South Africa had an infant-mortality rate of 62 per 1,000 live births in 1999 and an under 5 years child-mortality rate of 76 per 1,000 the same year. The total fertility rate was about three (i.e., a woman bearing children for her entire childbearing years at the current fertility rate would produce three children). Nearly one third of the population (32.5 percent) in the year 2000 was 14 years old or younger, more than three-fifths of South Africans (62.8 percent) were between 15 and 64 years of age, and less than 5 percent was 65 or older, although these figures varied markedly by racial group. The life expectancy at birth of the population in the year 2000 again varied significantly by race and was very difficult to estimate accurately due to South Africa's extremely high HIV/AIDS infection rate (by some counts, one person in eight in 2001) and the accompanying loss of life. The estimated years of life expectancy at birth for the population of the country as a whole in 1997 was 54 for males and 58 for females. Examining specific racial groups and gender categories separately, however, the following life expectancy figures for 1997 were obtained: Black men, 52; Black women, 55; Coloured men, 59; Coloured women, 68; Asian men, 65; Asian women, 72; White men, 70; and White women, 77. Life expectancy also differs considerably depending on income level and on the area of the country in which one lives. In 1999 the adult literacy rate for South Africa was estimated at 87 percent, although literacy actually varied widely, depending on income level, racial group, province, and gender.

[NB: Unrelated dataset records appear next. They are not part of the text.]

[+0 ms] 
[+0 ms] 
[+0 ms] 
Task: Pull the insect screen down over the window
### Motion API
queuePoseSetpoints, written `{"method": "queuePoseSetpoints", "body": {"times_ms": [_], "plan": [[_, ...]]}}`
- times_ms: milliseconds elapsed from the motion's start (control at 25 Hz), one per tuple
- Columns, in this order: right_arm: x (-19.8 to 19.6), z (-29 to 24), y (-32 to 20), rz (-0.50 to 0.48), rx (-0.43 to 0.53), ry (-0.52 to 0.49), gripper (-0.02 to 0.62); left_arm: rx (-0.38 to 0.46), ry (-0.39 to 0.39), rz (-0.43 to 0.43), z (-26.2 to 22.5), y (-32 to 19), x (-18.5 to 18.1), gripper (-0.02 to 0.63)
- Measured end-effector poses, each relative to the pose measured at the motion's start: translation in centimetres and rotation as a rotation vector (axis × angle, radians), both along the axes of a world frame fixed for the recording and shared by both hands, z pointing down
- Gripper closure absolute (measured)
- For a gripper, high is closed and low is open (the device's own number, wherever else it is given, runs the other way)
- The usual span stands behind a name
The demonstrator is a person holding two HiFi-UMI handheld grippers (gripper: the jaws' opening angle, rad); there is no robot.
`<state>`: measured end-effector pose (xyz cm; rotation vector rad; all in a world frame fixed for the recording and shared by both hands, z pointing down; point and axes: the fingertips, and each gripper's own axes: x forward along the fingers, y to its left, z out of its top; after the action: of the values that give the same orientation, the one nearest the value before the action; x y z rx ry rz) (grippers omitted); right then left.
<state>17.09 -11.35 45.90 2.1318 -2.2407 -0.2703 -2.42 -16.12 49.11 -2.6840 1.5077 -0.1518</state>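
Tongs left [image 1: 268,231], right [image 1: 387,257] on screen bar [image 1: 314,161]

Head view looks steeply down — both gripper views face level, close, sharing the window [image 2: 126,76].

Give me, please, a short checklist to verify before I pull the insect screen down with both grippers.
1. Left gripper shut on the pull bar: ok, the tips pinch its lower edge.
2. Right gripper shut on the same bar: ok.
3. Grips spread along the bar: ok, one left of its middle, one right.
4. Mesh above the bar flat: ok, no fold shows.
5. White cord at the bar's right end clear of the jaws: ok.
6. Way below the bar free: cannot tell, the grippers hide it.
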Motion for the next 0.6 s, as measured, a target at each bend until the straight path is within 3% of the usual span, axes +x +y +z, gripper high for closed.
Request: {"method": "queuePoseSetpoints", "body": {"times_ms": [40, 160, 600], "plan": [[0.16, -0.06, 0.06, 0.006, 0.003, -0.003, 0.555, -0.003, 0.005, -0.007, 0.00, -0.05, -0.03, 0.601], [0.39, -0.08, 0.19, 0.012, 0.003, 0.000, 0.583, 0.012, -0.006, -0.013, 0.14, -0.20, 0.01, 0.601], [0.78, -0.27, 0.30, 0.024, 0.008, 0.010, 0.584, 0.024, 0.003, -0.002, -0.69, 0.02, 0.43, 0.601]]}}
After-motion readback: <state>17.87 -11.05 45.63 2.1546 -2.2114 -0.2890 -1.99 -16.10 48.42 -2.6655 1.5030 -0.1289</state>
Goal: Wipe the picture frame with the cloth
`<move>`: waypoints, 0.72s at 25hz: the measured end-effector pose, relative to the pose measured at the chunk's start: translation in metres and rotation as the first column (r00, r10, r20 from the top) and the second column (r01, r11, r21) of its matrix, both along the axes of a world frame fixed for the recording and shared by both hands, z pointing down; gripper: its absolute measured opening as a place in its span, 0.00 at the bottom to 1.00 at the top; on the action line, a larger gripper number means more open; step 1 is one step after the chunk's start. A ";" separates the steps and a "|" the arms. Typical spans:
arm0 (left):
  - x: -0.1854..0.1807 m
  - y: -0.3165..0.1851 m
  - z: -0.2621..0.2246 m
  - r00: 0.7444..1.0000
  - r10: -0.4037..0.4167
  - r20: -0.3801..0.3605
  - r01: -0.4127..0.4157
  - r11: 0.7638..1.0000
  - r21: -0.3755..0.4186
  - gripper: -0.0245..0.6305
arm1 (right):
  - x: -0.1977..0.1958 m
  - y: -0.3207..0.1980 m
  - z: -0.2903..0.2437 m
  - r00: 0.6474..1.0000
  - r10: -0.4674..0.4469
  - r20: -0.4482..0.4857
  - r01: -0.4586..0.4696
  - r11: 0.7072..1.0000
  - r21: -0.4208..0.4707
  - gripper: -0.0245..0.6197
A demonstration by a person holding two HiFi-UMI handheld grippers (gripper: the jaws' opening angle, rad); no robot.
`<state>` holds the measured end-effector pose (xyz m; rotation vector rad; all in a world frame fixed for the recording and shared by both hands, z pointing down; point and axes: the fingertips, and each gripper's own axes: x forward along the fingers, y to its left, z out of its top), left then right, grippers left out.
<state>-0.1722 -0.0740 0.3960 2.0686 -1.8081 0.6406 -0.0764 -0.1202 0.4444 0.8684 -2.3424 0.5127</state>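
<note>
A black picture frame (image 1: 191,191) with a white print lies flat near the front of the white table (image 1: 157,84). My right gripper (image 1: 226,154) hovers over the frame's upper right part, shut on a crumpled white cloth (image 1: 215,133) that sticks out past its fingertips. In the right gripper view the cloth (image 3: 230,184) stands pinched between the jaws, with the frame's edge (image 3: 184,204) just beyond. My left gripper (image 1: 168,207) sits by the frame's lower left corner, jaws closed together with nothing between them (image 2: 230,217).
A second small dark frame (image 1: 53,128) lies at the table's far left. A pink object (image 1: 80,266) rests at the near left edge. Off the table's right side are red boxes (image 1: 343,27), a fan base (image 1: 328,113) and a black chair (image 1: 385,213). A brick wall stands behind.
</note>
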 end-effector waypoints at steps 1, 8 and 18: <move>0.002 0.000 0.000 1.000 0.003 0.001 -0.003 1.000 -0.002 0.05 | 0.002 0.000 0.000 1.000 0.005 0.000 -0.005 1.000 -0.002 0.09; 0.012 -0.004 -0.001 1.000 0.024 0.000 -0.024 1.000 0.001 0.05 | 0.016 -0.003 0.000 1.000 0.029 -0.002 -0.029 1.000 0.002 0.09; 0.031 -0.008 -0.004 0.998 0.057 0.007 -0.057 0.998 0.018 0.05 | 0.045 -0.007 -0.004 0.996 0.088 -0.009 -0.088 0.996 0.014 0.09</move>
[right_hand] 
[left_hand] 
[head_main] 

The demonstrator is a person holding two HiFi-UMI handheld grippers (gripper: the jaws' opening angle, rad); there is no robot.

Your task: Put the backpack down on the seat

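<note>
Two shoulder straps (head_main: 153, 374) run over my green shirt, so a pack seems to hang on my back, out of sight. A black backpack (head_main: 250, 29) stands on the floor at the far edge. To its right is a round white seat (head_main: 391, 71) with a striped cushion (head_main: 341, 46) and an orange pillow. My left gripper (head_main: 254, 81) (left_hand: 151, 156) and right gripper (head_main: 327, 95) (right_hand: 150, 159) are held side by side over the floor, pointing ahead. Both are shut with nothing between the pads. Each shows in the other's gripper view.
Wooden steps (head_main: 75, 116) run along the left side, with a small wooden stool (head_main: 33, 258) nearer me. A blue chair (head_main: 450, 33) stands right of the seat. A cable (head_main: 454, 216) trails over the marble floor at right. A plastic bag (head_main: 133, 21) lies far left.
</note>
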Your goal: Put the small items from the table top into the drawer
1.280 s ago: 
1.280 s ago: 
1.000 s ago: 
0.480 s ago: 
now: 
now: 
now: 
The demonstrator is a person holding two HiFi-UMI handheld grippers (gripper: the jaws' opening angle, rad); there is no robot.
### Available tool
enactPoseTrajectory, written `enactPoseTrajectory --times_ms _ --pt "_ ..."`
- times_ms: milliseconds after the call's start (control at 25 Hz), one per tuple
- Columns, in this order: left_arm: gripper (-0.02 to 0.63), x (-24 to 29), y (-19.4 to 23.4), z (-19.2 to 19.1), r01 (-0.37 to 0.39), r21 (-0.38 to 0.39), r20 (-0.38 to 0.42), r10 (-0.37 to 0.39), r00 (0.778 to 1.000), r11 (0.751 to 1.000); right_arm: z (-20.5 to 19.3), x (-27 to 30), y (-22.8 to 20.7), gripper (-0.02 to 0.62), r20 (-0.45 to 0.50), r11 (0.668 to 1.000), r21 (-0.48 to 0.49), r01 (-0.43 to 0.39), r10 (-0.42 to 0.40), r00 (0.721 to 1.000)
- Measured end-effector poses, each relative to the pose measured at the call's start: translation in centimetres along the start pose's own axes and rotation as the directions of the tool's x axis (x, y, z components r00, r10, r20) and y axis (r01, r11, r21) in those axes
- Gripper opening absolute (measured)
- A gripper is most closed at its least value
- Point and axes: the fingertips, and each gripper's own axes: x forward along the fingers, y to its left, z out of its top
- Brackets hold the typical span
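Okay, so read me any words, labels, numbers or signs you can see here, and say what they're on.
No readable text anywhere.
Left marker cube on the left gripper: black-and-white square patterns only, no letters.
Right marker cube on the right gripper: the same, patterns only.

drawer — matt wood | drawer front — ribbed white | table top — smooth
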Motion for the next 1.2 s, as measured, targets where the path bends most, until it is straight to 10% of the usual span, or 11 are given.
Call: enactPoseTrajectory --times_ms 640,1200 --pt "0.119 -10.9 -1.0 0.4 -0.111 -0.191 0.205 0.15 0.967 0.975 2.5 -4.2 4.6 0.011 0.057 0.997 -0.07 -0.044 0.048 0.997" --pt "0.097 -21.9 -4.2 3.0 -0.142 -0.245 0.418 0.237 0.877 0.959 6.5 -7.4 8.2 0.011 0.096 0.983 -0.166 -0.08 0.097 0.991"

Economic Status: South Africa has been both blessed and cursed with an abundance of natural resources—blessed since the potential exists for rich development and the sustenance of a large population at adequate if not high standards of living, but cursed because the wealth endemic to the land attracted European invaders who subjugated the indigenous population for centuries, creating wide economic disparities and vast suffering for most of the country's population. The country's abundant natural resources include precious and industrial metals (including platinum, gold, and chromium), gem minerals such as diamonds, and valuable energy sources such as coal and natural gas. In 1999 about 25 percent of the labor force was employed in industry, 30 percent in agriculture, and 45 percent in services. The GDP at market prices was estimated at US$131.1 trillion with about 5 percent of the GDP derived from agriculture, 35 percent from industry, and 60 percent from services. Annual per-capita income in South Africa was US$3,170 (using the Atlas method of calculating GNI per capita). The unemployment rate in South Africa was roughly 30 percent, although again, as in nearly all population measures, wide discrepancies exist in unemployment rates across population groups.